Real case 2: Zhao et al.’s illegal business operation case:
In this case, Zhao and others used the cryptocurrency USDT as a medium for buying and selling foreign currencies. They received dirhams in cash in Dubai, paid RMB to the domestic account provided by the other party, and used dirhams to buy Tether. At the same time, they asked the domestic gang to sell Tether in exchange for RMB. In this way, they not only realized the circulation of funds, but also earned huge profits through the exchange rate difference.
This kind of illegal exchange of currency, using virtual currency as a medium, realizes the one-way flow of two currencies, which objectively increases the difficulty of police investigation and evidence collection. However, this operation achieved the increase and decrease of the amount of two currencies in the total account of Zhao and others, and at the same time bypassed foreign exchange supervision, disrupted the normal order of the financial market, and was a disguised illegal exchange of currency.
Ultimately, the main members of the case were sentenced to seven to eleven years in prison for illegal business operations and fined between two million and twenty million yuan.
What behaviors of arbitrage may violate criminal law risks?
Combined with the above analysis, I believe everyone can have their own views on the criminal legal risks of "foreign exchange counter-trading" involved in arbitrage. In principle, if the behavior of arbitrage is purely from the exchange rate difference between virtual currencies and does not involve any legal currency, it does not constitute the criminal risk of illegal business operation. However, in practice, there are still some arbitrage behaviors, and the transaction chain is long and complicated. For those who have not conducted in-depth research, it is not clear whether legal currency transactions are carried out at which link.

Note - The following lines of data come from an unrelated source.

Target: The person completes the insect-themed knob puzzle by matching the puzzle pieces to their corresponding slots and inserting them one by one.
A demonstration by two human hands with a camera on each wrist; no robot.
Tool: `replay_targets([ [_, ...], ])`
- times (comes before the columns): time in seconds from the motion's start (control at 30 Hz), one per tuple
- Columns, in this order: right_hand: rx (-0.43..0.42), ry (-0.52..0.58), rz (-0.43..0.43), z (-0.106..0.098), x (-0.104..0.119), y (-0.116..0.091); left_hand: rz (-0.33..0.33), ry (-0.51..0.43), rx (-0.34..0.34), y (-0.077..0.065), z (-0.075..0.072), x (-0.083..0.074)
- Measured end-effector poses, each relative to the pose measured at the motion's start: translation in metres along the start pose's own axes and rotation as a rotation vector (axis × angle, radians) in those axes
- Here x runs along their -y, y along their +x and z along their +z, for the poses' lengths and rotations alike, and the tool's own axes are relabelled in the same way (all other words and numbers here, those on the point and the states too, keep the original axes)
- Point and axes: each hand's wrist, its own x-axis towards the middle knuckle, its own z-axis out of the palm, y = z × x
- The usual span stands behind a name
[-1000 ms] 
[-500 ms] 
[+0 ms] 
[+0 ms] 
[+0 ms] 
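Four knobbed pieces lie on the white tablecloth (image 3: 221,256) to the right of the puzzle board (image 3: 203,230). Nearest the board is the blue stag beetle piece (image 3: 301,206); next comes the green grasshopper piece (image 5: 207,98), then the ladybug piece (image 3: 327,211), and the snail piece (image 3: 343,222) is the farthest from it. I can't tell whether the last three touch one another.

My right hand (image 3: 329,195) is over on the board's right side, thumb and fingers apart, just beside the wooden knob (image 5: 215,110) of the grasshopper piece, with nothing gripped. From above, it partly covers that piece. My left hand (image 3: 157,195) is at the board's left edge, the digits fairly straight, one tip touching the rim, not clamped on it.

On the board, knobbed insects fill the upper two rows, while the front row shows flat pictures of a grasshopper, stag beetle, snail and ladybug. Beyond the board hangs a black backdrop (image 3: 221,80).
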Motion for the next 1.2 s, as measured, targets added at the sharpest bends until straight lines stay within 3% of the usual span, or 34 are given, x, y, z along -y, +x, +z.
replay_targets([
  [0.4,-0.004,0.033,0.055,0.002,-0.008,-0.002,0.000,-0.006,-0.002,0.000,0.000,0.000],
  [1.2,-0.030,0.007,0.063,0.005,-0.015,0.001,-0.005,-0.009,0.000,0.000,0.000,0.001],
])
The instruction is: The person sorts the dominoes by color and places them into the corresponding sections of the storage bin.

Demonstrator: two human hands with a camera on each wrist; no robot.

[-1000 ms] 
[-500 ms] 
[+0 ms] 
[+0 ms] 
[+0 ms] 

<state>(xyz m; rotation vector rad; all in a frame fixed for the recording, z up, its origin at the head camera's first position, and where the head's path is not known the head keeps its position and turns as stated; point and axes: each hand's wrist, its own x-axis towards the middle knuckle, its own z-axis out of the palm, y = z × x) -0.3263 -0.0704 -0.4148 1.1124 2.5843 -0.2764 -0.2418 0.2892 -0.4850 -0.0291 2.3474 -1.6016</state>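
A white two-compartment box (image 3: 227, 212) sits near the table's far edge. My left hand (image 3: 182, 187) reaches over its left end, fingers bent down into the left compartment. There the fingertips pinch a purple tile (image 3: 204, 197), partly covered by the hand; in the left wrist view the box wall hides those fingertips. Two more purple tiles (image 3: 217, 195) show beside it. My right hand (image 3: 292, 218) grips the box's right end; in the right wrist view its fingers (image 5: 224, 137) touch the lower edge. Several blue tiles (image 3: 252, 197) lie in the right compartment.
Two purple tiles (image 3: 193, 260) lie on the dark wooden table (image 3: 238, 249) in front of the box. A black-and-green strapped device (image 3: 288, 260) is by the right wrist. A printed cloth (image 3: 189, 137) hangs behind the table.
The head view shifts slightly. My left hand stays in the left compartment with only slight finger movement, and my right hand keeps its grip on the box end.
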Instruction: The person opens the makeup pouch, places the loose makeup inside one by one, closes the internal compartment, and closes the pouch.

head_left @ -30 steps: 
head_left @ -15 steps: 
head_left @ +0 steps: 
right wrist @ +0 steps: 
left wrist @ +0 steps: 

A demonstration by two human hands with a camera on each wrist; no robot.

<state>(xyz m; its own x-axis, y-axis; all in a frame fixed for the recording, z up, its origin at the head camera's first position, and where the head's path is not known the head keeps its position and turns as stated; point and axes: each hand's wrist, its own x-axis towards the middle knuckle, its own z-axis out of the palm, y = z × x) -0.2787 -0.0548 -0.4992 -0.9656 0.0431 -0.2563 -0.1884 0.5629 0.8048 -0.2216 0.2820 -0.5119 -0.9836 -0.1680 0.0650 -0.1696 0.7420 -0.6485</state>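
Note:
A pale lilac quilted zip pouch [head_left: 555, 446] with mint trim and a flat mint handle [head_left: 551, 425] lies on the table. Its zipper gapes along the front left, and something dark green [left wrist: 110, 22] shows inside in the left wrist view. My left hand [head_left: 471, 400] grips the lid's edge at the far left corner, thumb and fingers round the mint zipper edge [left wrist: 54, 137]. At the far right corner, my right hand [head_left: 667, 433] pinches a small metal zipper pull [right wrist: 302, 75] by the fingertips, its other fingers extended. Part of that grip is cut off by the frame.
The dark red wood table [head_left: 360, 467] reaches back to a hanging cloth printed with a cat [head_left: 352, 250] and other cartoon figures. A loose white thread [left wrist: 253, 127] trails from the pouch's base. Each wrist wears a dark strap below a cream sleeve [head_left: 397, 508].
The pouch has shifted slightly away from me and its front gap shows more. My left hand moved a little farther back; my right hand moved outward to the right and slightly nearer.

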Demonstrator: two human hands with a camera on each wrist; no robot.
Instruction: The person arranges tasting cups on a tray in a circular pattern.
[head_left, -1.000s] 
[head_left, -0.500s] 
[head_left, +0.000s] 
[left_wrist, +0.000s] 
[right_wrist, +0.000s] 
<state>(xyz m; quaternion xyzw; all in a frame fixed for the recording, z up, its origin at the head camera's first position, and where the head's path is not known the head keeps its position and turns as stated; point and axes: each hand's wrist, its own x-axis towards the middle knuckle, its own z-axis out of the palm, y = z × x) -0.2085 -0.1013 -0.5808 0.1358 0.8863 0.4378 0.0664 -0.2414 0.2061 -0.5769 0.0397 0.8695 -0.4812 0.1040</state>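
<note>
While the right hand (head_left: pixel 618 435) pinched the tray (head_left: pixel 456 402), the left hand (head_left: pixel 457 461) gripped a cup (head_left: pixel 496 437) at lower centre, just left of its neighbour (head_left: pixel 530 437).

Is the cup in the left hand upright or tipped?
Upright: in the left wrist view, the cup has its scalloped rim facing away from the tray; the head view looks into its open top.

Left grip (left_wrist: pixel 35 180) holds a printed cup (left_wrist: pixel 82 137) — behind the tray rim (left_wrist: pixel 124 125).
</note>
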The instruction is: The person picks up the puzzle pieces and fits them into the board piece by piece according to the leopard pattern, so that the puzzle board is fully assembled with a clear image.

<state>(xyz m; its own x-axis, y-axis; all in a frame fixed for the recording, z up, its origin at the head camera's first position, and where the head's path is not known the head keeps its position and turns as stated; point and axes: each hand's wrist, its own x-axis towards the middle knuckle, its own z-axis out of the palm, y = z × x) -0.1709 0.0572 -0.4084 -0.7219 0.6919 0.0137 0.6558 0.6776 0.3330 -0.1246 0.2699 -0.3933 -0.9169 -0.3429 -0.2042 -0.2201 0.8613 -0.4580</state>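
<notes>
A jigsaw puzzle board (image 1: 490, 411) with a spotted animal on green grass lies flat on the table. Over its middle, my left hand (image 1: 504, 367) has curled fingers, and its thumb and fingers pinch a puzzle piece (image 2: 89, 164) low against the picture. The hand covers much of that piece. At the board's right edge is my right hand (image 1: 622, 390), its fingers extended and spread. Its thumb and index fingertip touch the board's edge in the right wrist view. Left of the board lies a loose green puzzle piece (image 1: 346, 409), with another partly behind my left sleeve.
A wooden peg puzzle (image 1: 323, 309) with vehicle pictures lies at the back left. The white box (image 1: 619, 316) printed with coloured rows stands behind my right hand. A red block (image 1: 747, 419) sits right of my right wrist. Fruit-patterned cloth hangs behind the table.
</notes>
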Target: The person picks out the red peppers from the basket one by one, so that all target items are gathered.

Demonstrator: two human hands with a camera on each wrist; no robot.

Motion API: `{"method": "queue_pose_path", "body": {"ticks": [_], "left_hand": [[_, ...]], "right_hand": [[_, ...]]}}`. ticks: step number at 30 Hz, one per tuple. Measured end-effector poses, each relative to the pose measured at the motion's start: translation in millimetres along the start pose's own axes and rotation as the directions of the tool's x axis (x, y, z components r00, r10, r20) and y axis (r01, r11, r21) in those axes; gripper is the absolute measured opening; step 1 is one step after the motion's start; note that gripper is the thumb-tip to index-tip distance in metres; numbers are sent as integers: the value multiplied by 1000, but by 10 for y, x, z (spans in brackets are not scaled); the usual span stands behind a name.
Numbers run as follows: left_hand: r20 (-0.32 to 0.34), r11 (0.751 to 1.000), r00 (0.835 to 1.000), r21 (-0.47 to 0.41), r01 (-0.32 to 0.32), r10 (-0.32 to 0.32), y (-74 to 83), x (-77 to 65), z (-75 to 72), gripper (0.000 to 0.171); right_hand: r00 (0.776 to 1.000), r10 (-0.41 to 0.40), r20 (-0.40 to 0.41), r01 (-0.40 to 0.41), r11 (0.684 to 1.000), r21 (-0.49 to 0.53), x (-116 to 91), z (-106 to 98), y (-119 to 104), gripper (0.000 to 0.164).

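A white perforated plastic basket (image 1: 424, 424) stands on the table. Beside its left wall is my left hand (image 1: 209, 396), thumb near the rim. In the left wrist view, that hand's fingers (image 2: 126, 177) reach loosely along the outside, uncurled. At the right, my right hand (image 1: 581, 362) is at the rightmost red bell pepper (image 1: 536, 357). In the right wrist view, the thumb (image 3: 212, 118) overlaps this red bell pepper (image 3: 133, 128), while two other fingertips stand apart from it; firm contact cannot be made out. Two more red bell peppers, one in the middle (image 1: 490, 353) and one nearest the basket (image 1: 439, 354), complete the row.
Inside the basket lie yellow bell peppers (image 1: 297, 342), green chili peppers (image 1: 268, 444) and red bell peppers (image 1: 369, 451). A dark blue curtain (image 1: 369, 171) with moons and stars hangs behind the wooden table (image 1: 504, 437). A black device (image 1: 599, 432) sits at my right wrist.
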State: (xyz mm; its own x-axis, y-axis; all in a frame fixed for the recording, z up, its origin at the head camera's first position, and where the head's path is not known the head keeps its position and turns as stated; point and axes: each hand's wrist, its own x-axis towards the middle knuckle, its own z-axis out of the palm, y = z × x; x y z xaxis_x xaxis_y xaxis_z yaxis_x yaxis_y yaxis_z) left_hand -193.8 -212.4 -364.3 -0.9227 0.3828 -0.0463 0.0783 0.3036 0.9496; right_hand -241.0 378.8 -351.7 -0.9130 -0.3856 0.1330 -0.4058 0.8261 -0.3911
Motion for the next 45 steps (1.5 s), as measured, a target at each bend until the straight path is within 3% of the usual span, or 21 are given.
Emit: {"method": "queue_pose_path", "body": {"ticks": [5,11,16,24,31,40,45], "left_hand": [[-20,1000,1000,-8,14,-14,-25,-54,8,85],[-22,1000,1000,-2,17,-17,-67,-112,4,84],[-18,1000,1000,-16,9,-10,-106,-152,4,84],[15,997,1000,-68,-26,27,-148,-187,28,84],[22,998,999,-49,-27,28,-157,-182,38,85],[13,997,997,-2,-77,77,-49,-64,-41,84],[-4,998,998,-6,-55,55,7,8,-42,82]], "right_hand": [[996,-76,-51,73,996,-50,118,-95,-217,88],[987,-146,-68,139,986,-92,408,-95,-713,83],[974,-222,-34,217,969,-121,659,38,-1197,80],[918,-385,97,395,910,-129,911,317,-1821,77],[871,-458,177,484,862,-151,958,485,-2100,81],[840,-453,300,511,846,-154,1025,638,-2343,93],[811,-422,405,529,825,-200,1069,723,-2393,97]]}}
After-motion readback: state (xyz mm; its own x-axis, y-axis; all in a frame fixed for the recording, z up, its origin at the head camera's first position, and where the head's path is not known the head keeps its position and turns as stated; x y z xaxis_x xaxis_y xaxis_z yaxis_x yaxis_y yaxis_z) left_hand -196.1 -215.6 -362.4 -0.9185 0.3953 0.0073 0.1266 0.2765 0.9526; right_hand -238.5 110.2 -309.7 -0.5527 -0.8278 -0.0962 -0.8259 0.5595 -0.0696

For example, the following situations of arbitrage behavior have a high criminal risk:
1. Indirect capital closed loop: repeatedly collecting large amounts of USDT or other virtual currencies of unknown origin directly purchased with foreign currency, using RMB to pay for them, and then selling the virtual currencies in exchange for RMB;
2. Abuse of structured tools: using DeFi protocols, cross-chain bridges and other tools to split the transaction chain and conceal the essence of the final flow of funds to fiat currency exchange;
3. Concealed cross-trading: The two parties to the transaction conduct currency-to-currency transactions on the surface, but privately agree to settle the French currency income based on the difference in domestic and foreign exchange rates.
Therefore, you should not make quick attempts to make money from arbitrage activities that you do not understand, otherwise you may put yourself at risk.
Exploring the possibilities of technological innovation within a compliance framework
The compliance of virtual currency transactions is not "black or white", but requires a dynamic balance between regulatory logic and technical characteristics. For practitioners, strictly adhering to the bottom line of "not touching the closed loop of legal currency exchange" and building a verifiable full-process compliance chain through a professional legal team can achieve the coexistence of business security and innovative value.